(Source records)
===

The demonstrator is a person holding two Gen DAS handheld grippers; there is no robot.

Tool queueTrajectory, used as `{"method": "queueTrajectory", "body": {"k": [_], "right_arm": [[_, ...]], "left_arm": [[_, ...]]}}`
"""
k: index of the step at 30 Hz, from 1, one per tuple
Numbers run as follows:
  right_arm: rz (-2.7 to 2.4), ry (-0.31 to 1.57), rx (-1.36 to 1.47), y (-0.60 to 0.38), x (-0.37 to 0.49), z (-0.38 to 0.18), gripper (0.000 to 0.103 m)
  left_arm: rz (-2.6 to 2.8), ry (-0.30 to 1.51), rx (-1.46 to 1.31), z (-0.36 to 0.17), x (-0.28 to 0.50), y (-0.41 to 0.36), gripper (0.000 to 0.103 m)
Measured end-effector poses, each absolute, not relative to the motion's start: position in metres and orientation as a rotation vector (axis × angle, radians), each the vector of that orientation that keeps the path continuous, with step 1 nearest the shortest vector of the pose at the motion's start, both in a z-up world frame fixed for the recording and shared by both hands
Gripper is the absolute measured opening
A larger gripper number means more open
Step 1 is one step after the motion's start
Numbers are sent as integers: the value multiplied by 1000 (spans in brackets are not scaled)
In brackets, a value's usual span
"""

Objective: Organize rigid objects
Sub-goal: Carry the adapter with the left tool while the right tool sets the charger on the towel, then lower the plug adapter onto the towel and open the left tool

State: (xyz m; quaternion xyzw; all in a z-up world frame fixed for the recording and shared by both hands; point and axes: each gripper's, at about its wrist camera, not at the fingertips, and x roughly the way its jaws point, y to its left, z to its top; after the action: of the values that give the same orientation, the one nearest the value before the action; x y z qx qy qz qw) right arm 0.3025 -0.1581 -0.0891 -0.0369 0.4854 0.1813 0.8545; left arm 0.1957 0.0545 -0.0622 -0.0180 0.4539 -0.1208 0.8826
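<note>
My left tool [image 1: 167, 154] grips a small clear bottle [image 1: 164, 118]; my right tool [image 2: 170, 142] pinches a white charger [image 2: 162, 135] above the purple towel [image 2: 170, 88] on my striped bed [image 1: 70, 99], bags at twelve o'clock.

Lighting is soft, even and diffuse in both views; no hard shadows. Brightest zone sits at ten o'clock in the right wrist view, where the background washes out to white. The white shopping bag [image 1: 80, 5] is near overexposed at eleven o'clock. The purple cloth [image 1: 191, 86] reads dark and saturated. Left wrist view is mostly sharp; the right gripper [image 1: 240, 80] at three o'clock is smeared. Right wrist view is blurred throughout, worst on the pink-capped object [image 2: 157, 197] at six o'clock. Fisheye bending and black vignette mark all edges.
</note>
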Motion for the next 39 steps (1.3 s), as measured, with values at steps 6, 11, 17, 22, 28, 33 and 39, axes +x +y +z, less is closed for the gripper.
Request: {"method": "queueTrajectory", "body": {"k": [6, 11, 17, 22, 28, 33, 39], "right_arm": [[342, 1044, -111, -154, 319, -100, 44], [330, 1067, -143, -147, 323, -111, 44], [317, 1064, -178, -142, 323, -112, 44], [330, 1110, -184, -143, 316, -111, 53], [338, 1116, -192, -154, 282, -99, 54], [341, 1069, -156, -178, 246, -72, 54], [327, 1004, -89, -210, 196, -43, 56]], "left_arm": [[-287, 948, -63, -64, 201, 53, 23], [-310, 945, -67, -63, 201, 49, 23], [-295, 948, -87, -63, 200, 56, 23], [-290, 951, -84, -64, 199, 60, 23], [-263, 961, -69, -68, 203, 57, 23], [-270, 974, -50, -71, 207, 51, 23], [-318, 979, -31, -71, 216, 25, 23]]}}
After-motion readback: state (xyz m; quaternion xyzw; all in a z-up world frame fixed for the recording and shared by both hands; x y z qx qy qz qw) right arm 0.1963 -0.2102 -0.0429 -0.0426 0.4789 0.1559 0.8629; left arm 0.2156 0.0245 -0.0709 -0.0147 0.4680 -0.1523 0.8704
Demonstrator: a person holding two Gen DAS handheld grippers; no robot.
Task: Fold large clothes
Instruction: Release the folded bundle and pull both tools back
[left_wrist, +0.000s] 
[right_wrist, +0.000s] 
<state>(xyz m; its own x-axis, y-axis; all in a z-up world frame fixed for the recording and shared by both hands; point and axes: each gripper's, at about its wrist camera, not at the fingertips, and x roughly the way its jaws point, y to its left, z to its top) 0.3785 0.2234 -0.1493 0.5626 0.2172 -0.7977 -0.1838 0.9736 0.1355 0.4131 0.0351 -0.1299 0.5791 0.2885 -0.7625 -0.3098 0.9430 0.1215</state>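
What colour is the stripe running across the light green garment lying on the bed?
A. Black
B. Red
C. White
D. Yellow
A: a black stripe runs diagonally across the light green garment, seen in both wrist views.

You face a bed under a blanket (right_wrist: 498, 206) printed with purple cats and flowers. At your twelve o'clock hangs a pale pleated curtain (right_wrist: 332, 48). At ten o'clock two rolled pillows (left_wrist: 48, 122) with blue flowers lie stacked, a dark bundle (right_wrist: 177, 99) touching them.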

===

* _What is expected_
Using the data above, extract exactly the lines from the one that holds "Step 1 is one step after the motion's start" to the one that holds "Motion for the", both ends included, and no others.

* _Exercise answer_
Step 1 is one step after the motion's start
Numbers are sent as integers: the value multiplied by 1000 (spans in brackets are not scaled)
In brackets, a value's usual span
"""

Objective: Organize rigid objects
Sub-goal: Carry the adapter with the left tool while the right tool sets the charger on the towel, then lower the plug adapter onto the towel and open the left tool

State: (xyz m; quaternion xyzw; all in a z-up world frame fixed for the recording and shared by both hands; point and axes: each gripper's, at about its wrist camera, not at the fingertips, and x roughly the way its jaws point, y to its left, z to its top; after the action: of the values that give the same orientation, the one nearest the value before the action; x y z qx qy qz qw) right arm 0.3025 -0.1581 -0.0891 -0.0369 0.4854 0.1813 0.8545; left arm 0.1957 0.0545 -0.0622 -0.0180 0.4539 -0.1208 0.8826
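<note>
My left tool [image 1: 167, 154] grips a small clear bottle [image 1: 164, 118]; my right tool [image 2: 170, 142] pinches a white charger [image 2: 162, 135] above the purple towel [image 2: 170, 88] on my striped bed [image 1: 70, 99], bags at twelve o'clock.

Lighting is soft, even and diffuse in both views; no hard shadows. Brightest zone sits at ten o'clock in the right wrist view, where the background washes out to white. The white shopping bag [image 1: 80, 5] is near overexposed at eleven o'clock. The purple cloth [image 1: 191, 86] reads dark and saturated. Left wrist view is mostly sharp; the right gripper [image 1: 240, 80] at three o'clock is smeared. Right wrist view is blurred throughout, worst on the pink-capped object [image 2: 157, 197] at six o'clock. Fisheye bending and black vignette mark all edges.
</note>
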Motion for the next 39 steps (1.3 s), as measured, with values at steps 6, 11, 17, 22, 28, 33 and 39, axes +x +y +z, less is closed for the gripper.

This output has been written out in full.